The web came together from many points of interest, and its open and free for all nature is both a blessing and a curse. It's a blessing in that the barrier to creating software to run on the web is very low (at least in its origin). A dizzying array of products, services, browsers, and other technologies has sprung up to make the experience more entertaining, engaging, and create one of the worlds most pervasive communications mediums. It's a curse in that with all of those varied (and competing) approaches, the ability to exploit and subvert the web is also relatively easy. We all agree that we want a more secure web. The big question is "how can we make that a reality?"

Michal Zalewski's provides an answer in "The Tangled Web". As a software tester, I this book is a well-spring. It shows the vulnerabilities that browsers have, and it gives an excellent walk through of potential exploits that testers can add to their plan of attack.

Michal starts out by giving us a tour and history of how we got where we are today, as well as a walk through the basics of URL encoding, HTTP requests, cookies, HTML and CSS, Server and Browser Side Scripting (in all its various flavors). The variety of browser plug-ins that allow users to make their browsers more extensible and do things that go well beyond the traditional HTTP model of transactions is also covered (ActiveX, anyone?). This has not been a straight line of innovation, and it hasn't been done in the spirit of collegiality. In may ways, it's this lack of camaraderie that has led us to the situation we are in today; too much finger pointing and not enough mutual collaboration can be said to be the reason the web is much less secure than it potentially could be.

You could be forgiven if you think this section is just a rehash of basic Web Info 101, but you would be wrong. In each section, Michal shows some interesting inconsistencies, and ways that miscreant users can take advantage of them (Unicode manipulation to display completely logical looking URLs but be totally different due to using Cyrillic alphabet characters? I'll admit *I* never thought of that one; it's a phisher's dream!).

Part II focuses on Browser Security Features, i.e. those features in various browsers that are actually designed to help users (and developers) make sure that they are hindering the ability of rogue apps to cause mischief. Michal explores the vagaries of Content Isolation (the same origin policy being the most significant), Origin Inheritance (using URL's with data:, JavaScript: or about:), Frame Hijacking and Cross Domain Content Inclusion, following different security rules for Intranet vs. Internet usage, running services on non-standard ports, user generated content and files, and more explicit and aggressive forms of malicious use like Denial of Service attacks.

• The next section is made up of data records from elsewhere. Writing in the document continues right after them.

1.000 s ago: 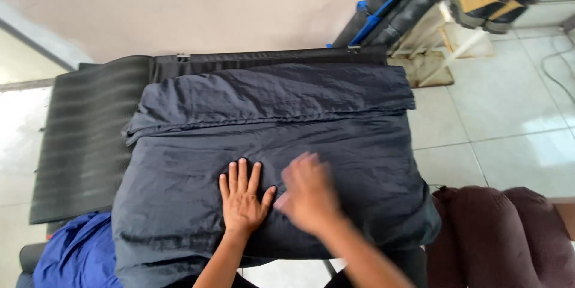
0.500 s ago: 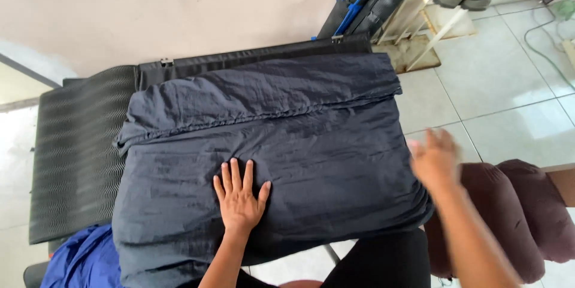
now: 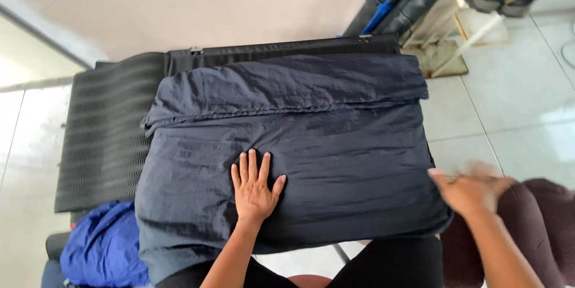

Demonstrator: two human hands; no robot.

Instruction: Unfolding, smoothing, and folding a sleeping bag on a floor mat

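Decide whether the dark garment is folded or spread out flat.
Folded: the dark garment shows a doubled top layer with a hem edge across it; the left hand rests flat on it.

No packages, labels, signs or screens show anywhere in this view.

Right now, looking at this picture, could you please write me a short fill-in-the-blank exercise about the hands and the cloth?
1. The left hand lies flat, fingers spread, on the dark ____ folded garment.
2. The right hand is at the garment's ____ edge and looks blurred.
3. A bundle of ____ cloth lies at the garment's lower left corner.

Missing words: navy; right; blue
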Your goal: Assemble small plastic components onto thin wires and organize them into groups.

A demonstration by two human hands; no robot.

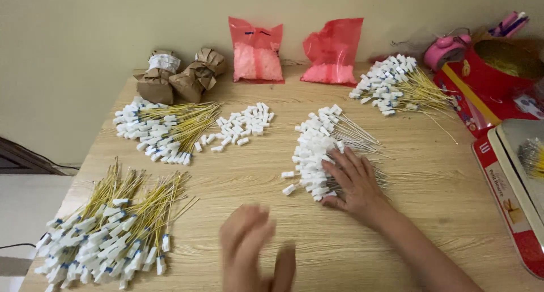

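Wooden table (430,173) against plain beige wall (113,25) (evenly lit).

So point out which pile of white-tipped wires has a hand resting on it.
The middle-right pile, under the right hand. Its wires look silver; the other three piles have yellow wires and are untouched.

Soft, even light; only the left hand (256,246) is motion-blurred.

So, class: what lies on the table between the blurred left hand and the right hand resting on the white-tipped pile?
Head view: only bare wooden table lies between the left hand and right hand.
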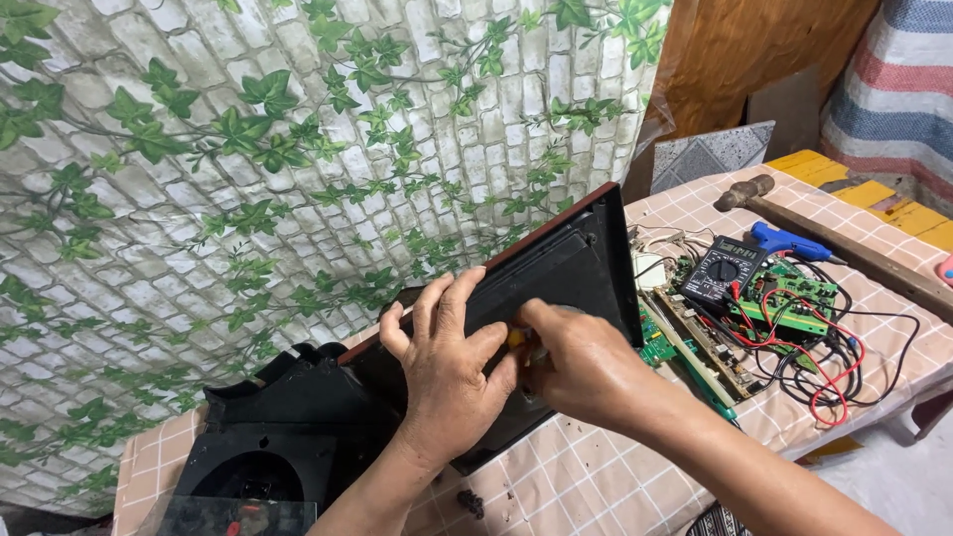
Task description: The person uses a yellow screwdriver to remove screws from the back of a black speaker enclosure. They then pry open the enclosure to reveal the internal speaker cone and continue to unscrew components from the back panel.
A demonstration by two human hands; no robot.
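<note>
A black plastic back cover (586,263) with a reddish edge stands tilted on the checked table (586,476). My left hand (447,372) lies flat against the cover, fingers spread over its top edge. Just to the right, my right hand (571,362) is closed around a small tool with a yellow handle (516,337), its tip pressed to the panel. The tool is mostly hidden by my fingers. A black stand base (268,447) sits at the lower left.
Green circuit boards (794,298), a black multimeter (723,270) and red and black leads (834,367) lie at the right. A blue glue gun (784,240) and a hammer (745,192) rest behind them. A leaf-patterned brick wall covering (248,199) rises at the back.
</note>
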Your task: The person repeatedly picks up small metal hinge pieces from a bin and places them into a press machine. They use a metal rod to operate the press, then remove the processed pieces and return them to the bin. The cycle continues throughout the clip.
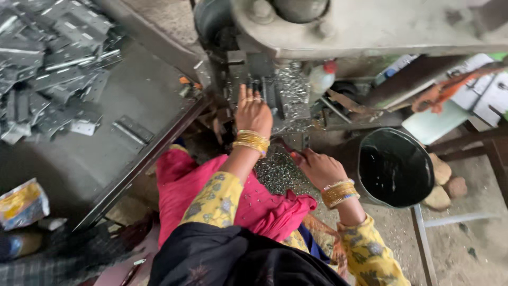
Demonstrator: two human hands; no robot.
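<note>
Both hands work: left hand (253, 110) flat on the press die (275, 95), right hand (319, 167) gripping a red-tipped tool (294, 155).

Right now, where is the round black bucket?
In the head view, the round black bucket sits at right, beside the right hand, with stones against its far side.

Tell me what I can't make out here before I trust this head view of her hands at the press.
- Left hand: fingertips hidden among the die parts of the machine; any workpiece unseen.
- Right hand: fingers curl under, so what they grip stays hidden.
- Bucket: inside too dark to tell.
- Pile of metal plates: cut off by the left and top edges.
</note>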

Part III focuses on some up and coming areas where web browser manufacturers are making feature distinctions with browser security as a legitimate selling point. Cross Origin Resource Sharing (CORS), Content Security Policy (CSP), HTTP Strict Transport Security (HSTS), in-Browser HTML Sanitization, and additional tweaks to modern browsers take center stage in this section. Many of these modifications are currently in play on some browsers but not others, and many are part of the HTML5 and CSS3 framework that is emerging. Michal makes the case that, while many of these schemes are somewhat effective, it would be wise to not let one's guard down and rely on these modifications on faith alone. Forewarned is forearmed. The section ends with a chapter dedicated to Common Web Vulnerabilities (and a good list of test areas for the aspiring penetration tester).

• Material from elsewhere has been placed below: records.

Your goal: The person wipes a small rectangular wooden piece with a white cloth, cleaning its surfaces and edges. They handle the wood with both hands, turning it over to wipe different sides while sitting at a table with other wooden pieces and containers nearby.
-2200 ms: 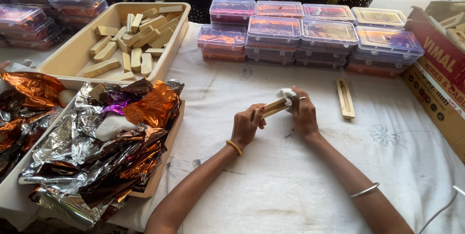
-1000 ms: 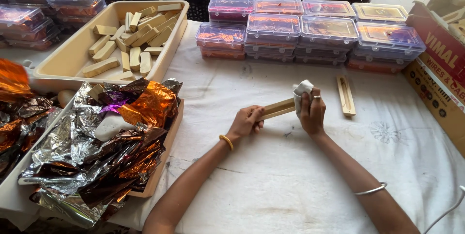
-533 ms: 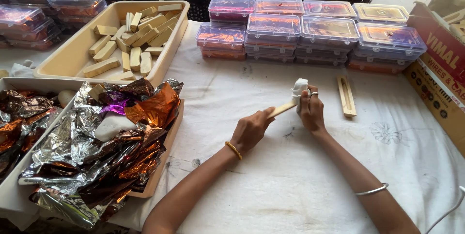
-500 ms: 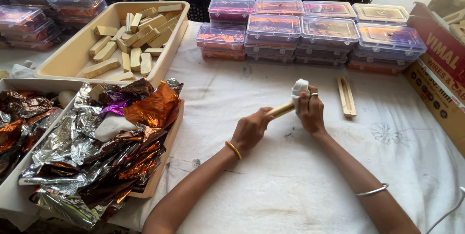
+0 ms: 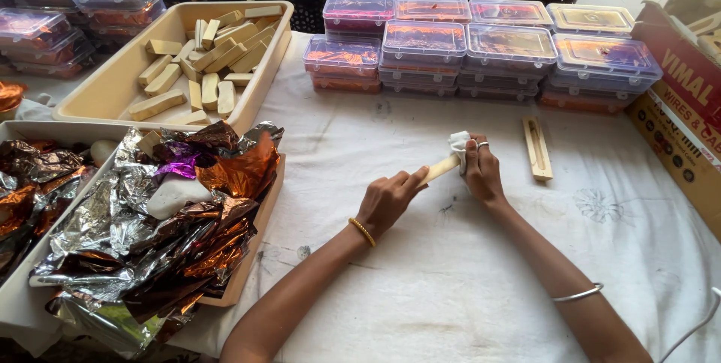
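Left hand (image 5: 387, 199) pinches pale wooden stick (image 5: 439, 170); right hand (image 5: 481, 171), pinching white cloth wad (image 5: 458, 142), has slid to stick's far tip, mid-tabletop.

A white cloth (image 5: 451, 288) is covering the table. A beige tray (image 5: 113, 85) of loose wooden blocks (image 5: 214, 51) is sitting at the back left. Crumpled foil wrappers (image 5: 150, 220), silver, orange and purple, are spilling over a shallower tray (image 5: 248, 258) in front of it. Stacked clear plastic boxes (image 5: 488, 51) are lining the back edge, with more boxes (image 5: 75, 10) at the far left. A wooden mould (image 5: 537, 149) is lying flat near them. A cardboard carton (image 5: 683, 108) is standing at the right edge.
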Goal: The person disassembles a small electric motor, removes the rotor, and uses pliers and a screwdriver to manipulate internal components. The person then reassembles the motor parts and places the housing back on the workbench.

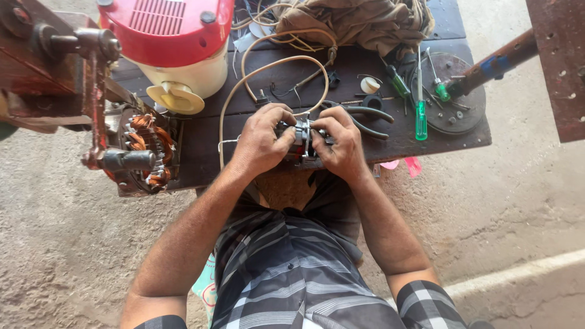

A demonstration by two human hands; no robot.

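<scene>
Motor core [303,139] gripped from both sides by our left hand [263,141] and right hand [341,145] on the workbench [201,143]; we keep fingers clear of the windings, we judge

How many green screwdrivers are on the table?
3: one long bright green-handled screwdriver beside the dark round metal disc, one small one on the disc, one darker one near the pliers. More could be hidden.

Both hands grip a small grey motor part [300,139] at the near edge of the dark tabletop [207,137]: left hand [262,139] and right hand [341,143] curled around it. Pliers [368,116], green screwdrivers [420,113] and a red-and-cream appliance [173,45] lie beyond
</scene>
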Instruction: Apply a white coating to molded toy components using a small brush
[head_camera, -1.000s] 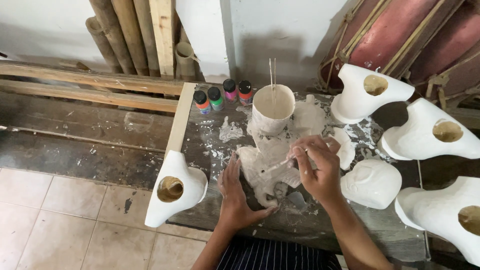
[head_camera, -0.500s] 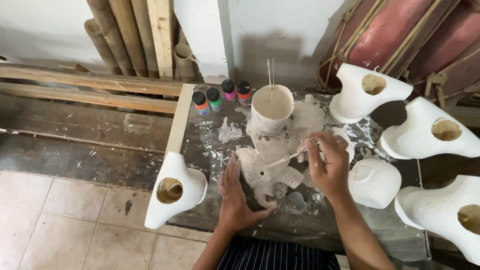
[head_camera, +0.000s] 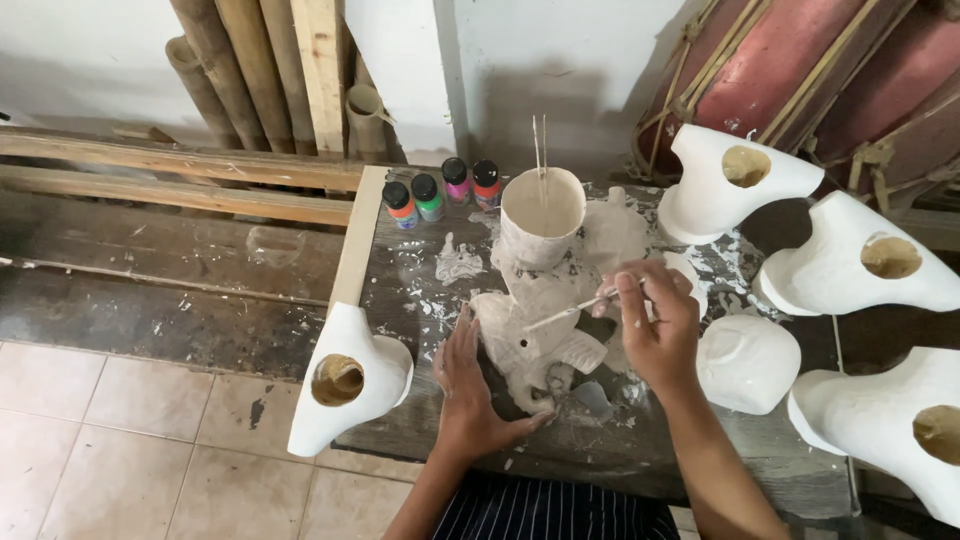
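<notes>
A white-coated figurine (head_camera: 540, 335) lies on the paint-spattered wooden table (head_camera: 650, 450). My left hand (head_camera: 470, 385) rests flat against the figurine's left side and steadies it. My right hand (head_camera: 655, 325) pinches a thin paintbrush (head_camera: 575, 310), whose tip points left over the figurine's upper part. Just behind the figurine stands a white cup of paint (head_camera: 541, 212) with two thin sticks standing in it.
Several small paint bottles (head_camera: 440, 192) with coloured contents stand at the table's back left. White hollow figures surround the work: one at the front-left corner (head_camera: 348, 378), several at the right (head_camera: 860, 265), and a rounded one (head_camera: 748, 362) by my right hand. Bamboo poles (head_camera: 230, 60) lean on the wall.
My right hand has lifted slightly and shifted right, drawing the brush from the figurine's middle toward its upper part. My left hand has stayed on the figurine.
</notes>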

At the end of each chapter is a "Security Engineering" Cheat Sheet. Note that each of these suggestions can also be used as a "Security Deconstruction Cheat Sheet" as well. Any tester looking to expand on their penetration testing repertoire, or just expand their current Heuristic Testing models, would be well advised to look over each of these cheat sheets and see if, indeed, the sites and pages they are testing actually follow these directives, or if they don't.

Bottom Line:

This is not a book that you will be able to read in a single sitting and absorb everything that it contains, but it will make you sit up and think about aspects of web security you might never have considered before. This is in equal parts a wake-up call and a style reference. It sounds a much-needed alarm and shows us areas we take for granted way too often, and alerts us to issues we have likely never considered. If you're a developer, tester, or infrastructure implementer, you would be wise to read and then re-read The Tangled Web. In our ever-changing world and with our web sites and services becoming more complex rather than less, the advice in this book may well prove to be both timely and timeless.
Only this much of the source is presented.